**WHAT YOU SHOULD DO**.
Omit every picture. Return all other data as it stands.

**MATERIAL PROVIDED**.
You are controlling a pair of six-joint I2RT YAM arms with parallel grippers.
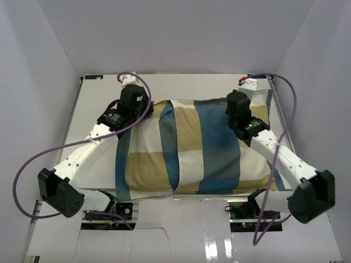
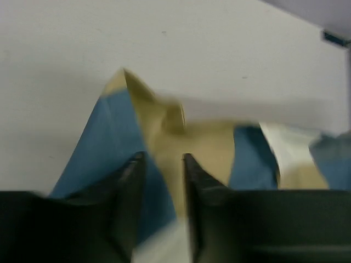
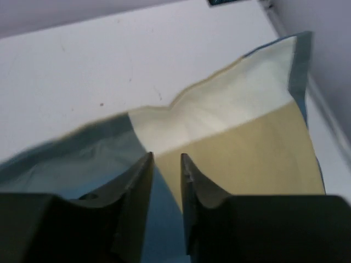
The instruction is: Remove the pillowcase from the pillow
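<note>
The checked tan, blue and cream pillowcase (image 1: 192,148) lies filled out across the table, and the pillow inside it is hidden. My left gripper (image 1: 143,109) is at its far left corner. In the left wrist view the left gripper (image 2: 163,156) stands narrowly parted with blue and tan pillowcase fabric (image 2: 208,148) between the fingers, and the corner is drawn up into a peak. My right gripper (image 1: 241,109) is at the far right part. In the right wrist view the right gripper (image 3: 166,156) stands nearly closed on the pillowcase (image 3: 247,148) where blue meets tan.
The white table (image 1: 98,109) has grey walls at the back and on both sides. Purple cables (image 1: 22,175) loop from both arms. The pillowcase's far right corner (image 3: 299,44) lies close to the table's right edge.
</note>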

**RESULT**.
You are controlling a pair of six-joint I2RT YAM arms with parallel grippers.
The instruction is: Remove the pillowcase from the pillow
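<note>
The checked tan, blue and cream pillowcase (image 1: 192,148) lies filled out across the table, and the pillow inside it is hidden. My left gripper (image 1: 143,109) is at its far left corner. In the left wrist view the left gripper (image 2: 163,156) stands narrowly parted with blue and tan pillowcase fabric (image 2: 208,148) between the fingers, and the corner is drawn up into a peak. My right gripper (image 1: 241,109) is at the far right part. In the right wrist view the right gripper (image 3: 166,156) stands nearly closed on the pillowcase (image 3: 247,148) where blue meets tan.
The white table (image 1: 98,109) has grey walls at the back and on both sides. Purple cables (image 1: 22,175) loop from both arms. The pillowcase's far right corner (image 3: 299,44) lies close to the table's right edge.
</note>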

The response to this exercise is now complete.